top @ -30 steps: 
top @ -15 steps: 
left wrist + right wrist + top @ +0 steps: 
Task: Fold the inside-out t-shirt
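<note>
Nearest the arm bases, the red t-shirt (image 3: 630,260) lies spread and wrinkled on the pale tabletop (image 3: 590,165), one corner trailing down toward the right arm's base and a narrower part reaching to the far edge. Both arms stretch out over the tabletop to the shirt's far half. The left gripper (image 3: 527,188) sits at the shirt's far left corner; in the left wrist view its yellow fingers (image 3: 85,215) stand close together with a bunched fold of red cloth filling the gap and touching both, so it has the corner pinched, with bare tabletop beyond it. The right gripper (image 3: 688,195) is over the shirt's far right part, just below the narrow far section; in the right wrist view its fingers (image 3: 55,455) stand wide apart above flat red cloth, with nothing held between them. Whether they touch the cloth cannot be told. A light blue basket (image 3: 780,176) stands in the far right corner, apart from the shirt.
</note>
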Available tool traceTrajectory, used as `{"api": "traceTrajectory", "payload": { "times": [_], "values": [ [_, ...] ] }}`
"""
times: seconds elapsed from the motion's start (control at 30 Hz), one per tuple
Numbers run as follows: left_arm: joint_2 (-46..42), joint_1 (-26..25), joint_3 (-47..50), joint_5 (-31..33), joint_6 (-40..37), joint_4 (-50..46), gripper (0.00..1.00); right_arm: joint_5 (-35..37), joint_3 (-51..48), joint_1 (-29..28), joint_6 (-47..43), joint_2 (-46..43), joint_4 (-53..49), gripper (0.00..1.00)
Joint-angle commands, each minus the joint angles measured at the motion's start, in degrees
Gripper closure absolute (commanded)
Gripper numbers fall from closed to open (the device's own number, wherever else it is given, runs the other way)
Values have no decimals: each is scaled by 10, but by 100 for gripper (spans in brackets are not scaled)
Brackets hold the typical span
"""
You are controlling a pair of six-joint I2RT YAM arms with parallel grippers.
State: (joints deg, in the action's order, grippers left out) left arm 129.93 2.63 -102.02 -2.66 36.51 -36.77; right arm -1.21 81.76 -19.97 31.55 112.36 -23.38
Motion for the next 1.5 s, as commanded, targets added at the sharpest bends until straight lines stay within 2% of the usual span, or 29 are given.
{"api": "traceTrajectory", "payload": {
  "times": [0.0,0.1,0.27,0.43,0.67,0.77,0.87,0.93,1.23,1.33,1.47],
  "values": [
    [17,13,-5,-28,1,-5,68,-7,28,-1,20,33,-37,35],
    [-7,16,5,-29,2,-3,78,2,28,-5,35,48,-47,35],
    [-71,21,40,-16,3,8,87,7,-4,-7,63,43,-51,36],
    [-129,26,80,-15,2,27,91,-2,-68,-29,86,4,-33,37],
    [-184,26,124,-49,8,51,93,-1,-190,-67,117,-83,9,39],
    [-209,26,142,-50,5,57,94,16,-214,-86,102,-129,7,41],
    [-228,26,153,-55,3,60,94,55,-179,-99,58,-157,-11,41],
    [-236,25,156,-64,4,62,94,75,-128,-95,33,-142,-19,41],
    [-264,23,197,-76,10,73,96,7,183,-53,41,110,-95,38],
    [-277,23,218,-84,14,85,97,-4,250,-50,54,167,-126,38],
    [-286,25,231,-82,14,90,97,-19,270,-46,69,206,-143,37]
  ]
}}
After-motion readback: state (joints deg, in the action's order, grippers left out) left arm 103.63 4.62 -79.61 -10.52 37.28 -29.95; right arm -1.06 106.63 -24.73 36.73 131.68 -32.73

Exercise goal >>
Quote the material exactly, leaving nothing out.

Response to this exercise >>
top @ -30 steps: 
top @ -15 steps: 
left wrist + right wrist + top @ +0 steps: 
Task: Fold the inside-out t-shirt
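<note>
Nearest the arm bases, the red t-shirt (image 3: 630,260) lies spread and wrinkled on the pale tabletop (image 3: 590,165), one corner trailing down toward the right arm's base and a narrower part reaching to the far edge. Both arms stretch out over the tabletop to the shirt's far half. The left gripper (image 3: 527,188) sits at the shirt's far left corner; in the left wrist view its yellow fingers (image 3: 85,215) stand close together with a bunched fold of red cloth filling the gap and touching both, so it has the corner pinched, with bare tabletop beyond it. The right gripper (image 3: 688,195) is over the shirt's far right part, just below the narrow far section; in the right wrist view its fingers (image 3: 55,455) stand wide apart above flat red cloth, with nothing held between them. Whether they touch the cloth cannot be told. A light blue basket (image 3: 780,176) stands in the far right corner, apart from the shirt.
</note>
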Available tool traceTrajectory, used as `{"api": "traceTrajectory", "payload": { "times": [_], "values": [ [_, ...] ] }}`
"""
times: seconds elapsed from the motion's start (control at 30 Hz), one per tuple
Numbers run as follows: left_arm: joint_2 (-46..42), joint_1 (-26..25), joint_3 (-47..50), joint_5 (-31..33), joint_6 (-40..37), joint_4 (-50..46), gripper (0.00..1.00); right_arm: joint_5 (-35..37), joint_3 (-51..48), joint_1 (-29..28), joint_6 (-47..43), joint_2 (-46..43), joint_4 (-53..49), gripper (0.00..1.00)
Joint-angle commands, each minus the joint angles measured at the motion's start, in degrees
Gripper closure absolute (commanded)
Gripper numbers fall from closed to open (the device's own number, wherever else it is given, runs the other way)
Values have no decimals: each is scaled by 10, but by 100 for gripper (spans in brackets are not scaled)
Brackets hold the typical span
"""
You are controlling a pair of six-joint I2RT YAM arms with parallel grippers.
State: (joints deg, in the action's order, grippers left out) left arm 129.93 2.63 -102.02 -2.66 36.51 -36.77; right arm -1.21 81.76 -19.97 31.55 112.36 -23.38
Motion for the next 1.5 s, as commanded, targets added at the sharpest bends until straight lines stay within 2% of the usual span, or 29 are given.
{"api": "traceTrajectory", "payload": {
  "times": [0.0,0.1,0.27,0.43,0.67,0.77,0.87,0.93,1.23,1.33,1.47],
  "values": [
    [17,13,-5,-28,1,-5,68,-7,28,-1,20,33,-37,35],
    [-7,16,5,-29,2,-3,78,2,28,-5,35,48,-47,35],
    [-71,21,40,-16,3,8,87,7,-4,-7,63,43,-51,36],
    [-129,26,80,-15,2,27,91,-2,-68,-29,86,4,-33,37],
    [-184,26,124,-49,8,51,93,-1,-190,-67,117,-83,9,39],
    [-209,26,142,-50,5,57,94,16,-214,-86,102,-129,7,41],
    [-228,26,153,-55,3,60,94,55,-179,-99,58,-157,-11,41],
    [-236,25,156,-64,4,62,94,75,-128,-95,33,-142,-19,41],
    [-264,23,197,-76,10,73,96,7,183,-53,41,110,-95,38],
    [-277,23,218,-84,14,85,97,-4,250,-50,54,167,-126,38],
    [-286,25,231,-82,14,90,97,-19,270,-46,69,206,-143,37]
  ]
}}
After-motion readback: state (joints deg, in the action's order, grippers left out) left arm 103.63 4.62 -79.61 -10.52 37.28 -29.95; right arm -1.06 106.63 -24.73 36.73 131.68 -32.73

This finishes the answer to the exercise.